Powtórzenie 2016 roku i zdobycie wicemistrzostwa jest jak najbardziej w zasięgu? Czy może Piast jeszcze narobi stracha Legii i Lechii walczącym o tytuł?
Józef DRABICKI: – Jeżeli Piast dalej tak będzie punktował i nikt się nie „podpali”, nie zacznie nagle mówić, że chce mistrzostwa, to będzie ciekawie. Charakter pracy trenera i zespołu jest taki, żeby mniej mówić, a więcej robić. Podoba mi się ten pragmatyzm i koncentrowanie się na jakości. Cztery punkty są do odrobienia…
Coraz częściej porównuje się obecną drużynę do wicemistrzów Polski za trenera Radoslava Latala. Który zespół dawał większą przyjemność?
Józef DRABICKI: – Trzy lata temu widziałem więcej spontanicznych działań i ruchów. Patrząc na aspekty piłkarskie teraz jest lepsza baza, lepsza podstawa do osiągnięcia tak dobrego wyniku. Zespół jest lepiej przygotowany do rundy, wcześniej przypominało mi to trochę pospolite ruszenie i to na swój sposób też było fajne i ciekawe.
Już jednak pojawiają się obawy, że zespół Piasta stanie się „ofiarą” sukcesu i dobrego sezonu, bo wielu piłkarzy może zostać wykupionych. Też pan widzi to zagrożenie?

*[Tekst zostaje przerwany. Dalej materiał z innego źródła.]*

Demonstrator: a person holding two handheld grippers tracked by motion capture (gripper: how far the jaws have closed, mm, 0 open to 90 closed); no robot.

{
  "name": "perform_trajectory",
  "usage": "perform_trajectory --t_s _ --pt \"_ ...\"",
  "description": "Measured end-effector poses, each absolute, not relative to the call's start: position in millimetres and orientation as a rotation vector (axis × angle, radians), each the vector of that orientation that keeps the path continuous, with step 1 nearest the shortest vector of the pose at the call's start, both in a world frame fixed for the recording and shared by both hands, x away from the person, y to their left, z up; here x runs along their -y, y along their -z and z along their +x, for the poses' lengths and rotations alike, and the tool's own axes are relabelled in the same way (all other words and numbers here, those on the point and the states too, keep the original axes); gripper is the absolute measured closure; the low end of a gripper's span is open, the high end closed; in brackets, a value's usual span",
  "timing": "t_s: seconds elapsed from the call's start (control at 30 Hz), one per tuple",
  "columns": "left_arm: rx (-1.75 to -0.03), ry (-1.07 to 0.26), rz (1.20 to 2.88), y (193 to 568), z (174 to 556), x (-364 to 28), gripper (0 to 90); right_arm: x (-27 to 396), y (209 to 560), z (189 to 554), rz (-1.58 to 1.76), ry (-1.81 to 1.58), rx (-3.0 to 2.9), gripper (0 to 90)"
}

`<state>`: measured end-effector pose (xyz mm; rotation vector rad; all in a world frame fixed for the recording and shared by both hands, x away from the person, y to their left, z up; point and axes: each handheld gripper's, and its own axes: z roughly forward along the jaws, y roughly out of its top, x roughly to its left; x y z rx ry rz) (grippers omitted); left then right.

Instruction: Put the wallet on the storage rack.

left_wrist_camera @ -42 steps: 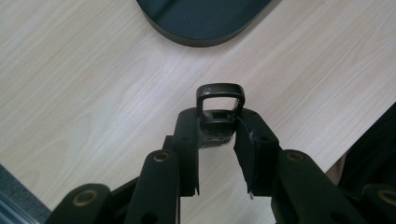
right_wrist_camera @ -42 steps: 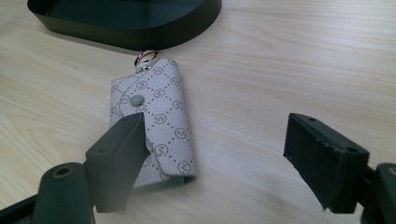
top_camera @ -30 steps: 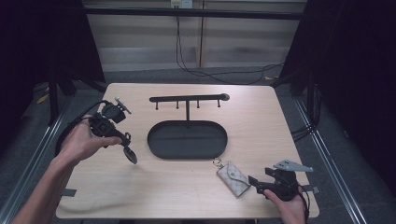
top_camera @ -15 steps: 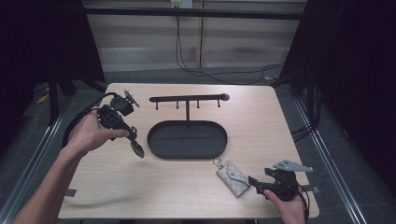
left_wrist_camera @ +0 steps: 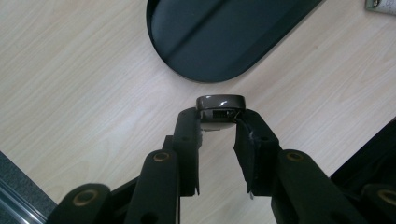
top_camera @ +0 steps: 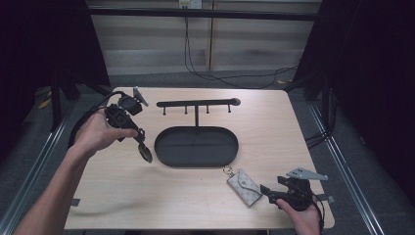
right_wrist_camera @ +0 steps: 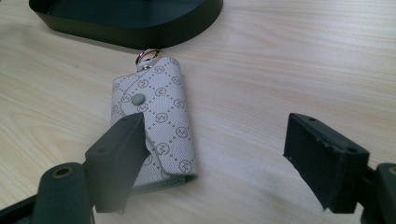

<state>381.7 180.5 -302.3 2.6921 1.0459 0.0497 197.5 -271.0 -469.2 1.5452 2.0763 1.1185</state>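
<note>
Monogram: repeated "M" in small circles on the beige key pouch (right_wrist_camera: pixel 156 126), just below the black tray (right_wrist_camera: pixel 126 18).
Other text: none legible.

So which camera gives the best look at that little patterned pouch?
The right gripper view: the pouch lies close up, with its monogram pattern, green snap and metal ring plain. The high view shows it small, near the tray. The left gripper view catches just a corner at its edge.
</note>
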Motion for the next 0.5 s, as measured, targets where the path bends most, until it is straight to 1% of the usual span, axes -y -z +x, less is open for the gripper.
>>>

Józef DRABICKI: – Pytanie, czy to zagrożenie, bo ruch transferowy odbywa się w każdych klubach, w każdych ligach. Stabilizacja w naszych realiach futbolu nie jest możliwa. Każdy ma przecież swoje interesy, swoje ambicje, a takie kluby jak Piast muszą właśnie żyć z promowania i sprzedawania piłkarzy. Mądrość polegać będzie jednak na tym, aby odpowiednio uzupełnić kadrę zespołu, bo w futbolu miejsca na próżnię nie ma, trzeba jedynie zadbać o jakość.
Wszystko wskazuje na to, że Piast zagra w eliminacjach do europejskich pucharów. W Polsce żyje się w przekonaniu, że to „pocałunek śmierci”, jak nazwał to swego czasu trener Michał Probierz. Pan się zgadza z taką opinią?
Józef DRABICKI: – Utarł się stereotyp, że udział w międzynarodowych rozgrywkach sprawa, że drużyny cierpią w kolejnym sezonie i są nieprzygotowane. Dla mnie to wymówki i tłumaczenie niedołęstwa. Gra w pucharach zawsze wzbogaca; niezależnie, czy są to dwa mecze w eliminacjach, czy więcej. Nic tak bardzo nie rozwija drużyny, jak możliwość konfrontacji z zagranicznym przeciwnikiem. Trzeba po prostu do tego umiejętnie się przygotować.